=== Begin Enclosure ===

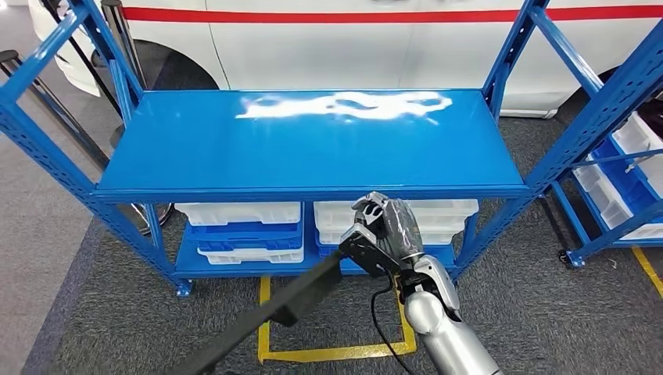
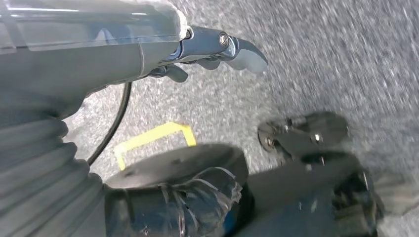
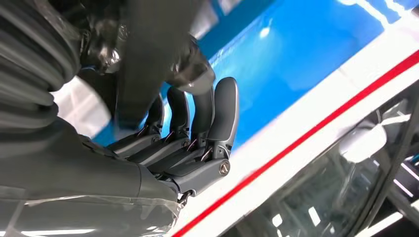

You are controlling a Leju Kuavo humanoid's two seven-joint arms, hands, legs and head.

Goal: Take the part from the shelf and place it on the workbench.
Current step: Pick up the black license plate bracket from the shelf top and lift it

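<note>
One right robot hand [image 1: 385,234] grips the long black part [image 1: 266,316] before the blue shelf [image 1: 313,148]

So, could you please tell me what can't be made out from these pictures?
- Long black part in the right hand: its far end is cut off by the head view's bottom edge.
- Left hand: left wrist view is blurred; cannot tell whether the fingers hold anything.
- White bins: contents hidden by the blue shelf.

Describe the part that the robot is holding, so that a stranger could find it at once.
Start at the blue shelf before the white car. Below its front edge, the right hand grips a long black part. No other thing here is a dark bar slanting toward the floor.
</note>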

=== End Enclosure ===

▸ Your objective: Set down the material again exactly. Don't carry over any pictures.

▸ Answer section:
You are controlling a Leju Kuavo humanoid's two seven-joint arms, hands, legs and head.

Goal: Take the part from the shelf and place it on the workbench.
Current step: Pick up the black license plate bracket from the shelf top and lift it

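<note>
One right robot hand [image 1: 385,234] grips the long black part [image 1: 266,316] before the blue shelf [image 1: 313,148]

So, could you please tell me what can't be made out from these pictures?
- Long black part in the right hand: its far end is cut off by the head view's bottom edge.
- Left hand: left wrist view is blurred; cannot tell whether the fingers hold anything.
- White bins: contents hidden by the blue shelf.

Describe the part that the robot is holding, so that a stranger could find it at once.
Start at the blue shelf before the white car. Below its front edge, the right hand grips a long black part. No other thing here is a dark bar slanting toward the floor.
</note>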

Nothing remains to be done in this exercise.